EXERCISE |
Copy exactly the lines of the data below, beginning with the line with "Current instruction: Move" and ending with the line with "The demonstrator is". Pictures are to be omitted.

Stored entries |

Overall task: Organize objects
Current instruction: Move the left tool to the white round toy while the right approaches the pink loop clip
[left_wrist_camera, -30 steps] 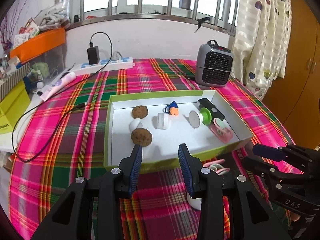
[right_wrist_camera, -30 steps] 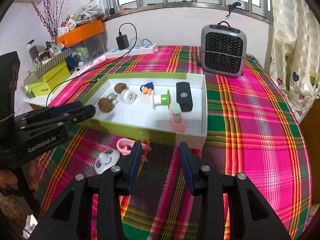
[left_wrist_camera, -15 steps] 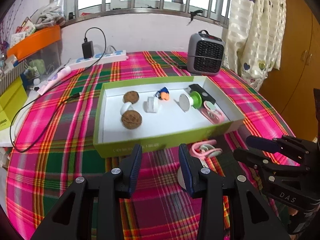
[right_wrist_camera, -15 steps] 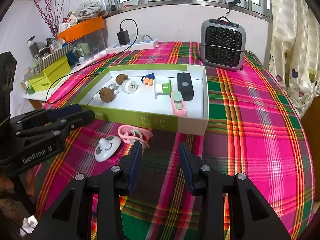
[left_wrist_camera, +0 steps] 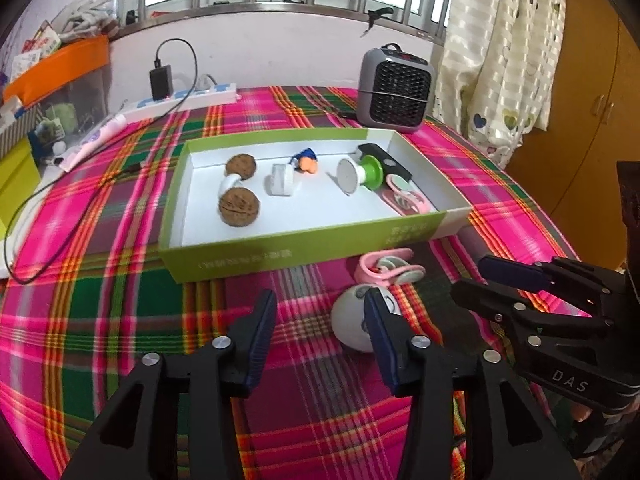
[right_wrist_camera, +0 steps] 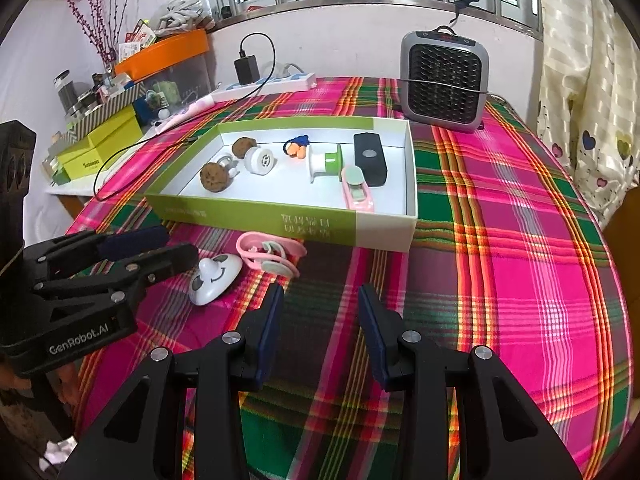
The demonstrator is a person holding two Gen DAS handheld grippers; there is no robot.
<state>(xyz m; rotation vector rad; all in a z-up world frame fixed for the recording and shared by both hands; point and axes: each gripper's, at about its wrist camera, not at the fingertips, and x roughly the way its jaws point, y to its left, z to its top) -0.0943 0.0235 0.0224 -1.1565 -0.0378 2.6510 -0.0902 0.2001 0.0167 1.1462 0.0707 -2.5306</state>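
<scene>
Your left gripper [left_wrist_camera: 320,330], jaws opening and empty, has the white panda-face disc [left_wrist_camera: 358,320] just right of its gap, near the box's front edge [left_wrist_camera: 280,256].

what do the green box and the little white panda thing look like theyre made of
Green box: looks like cardboard, a smooth printed green outside with a plain white lining and thin, straight folded walls.
White panda thing: probably hard plastic, glossy and smoothly moulded, with a highlight on its dome; ceramic can't be ruled out.
</scene>
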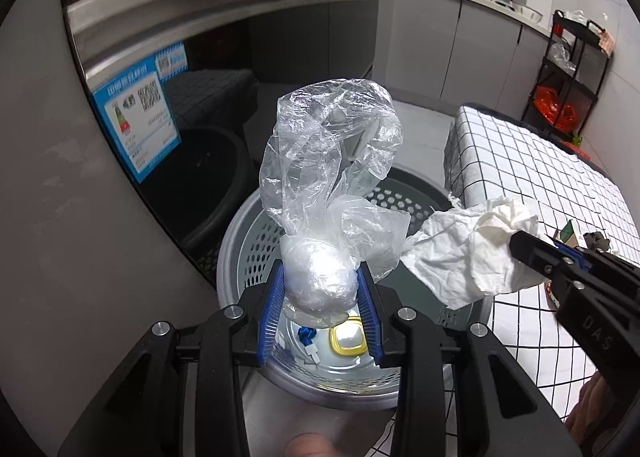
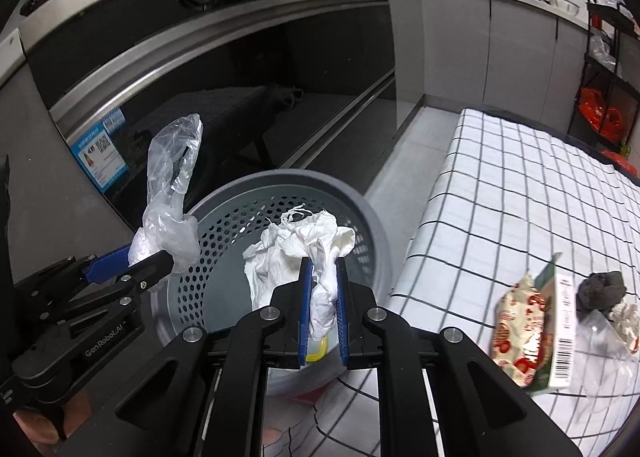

RESPONSE BELOW |
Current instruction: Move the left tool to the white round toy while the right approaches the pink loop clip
[left_wrist_camera, -30 steps] 
[right_wrist_camera, -30 steps] 
[left_wrist_camera, -15 steps] 
[right_wrist_camera, -15 steps] 
[left_wrist_camera, +0 steps] 
[right_wrist_camera, +0 steps] 
The demonstrator is a person holding two Gen DAS handheld grippers; there is no robot.

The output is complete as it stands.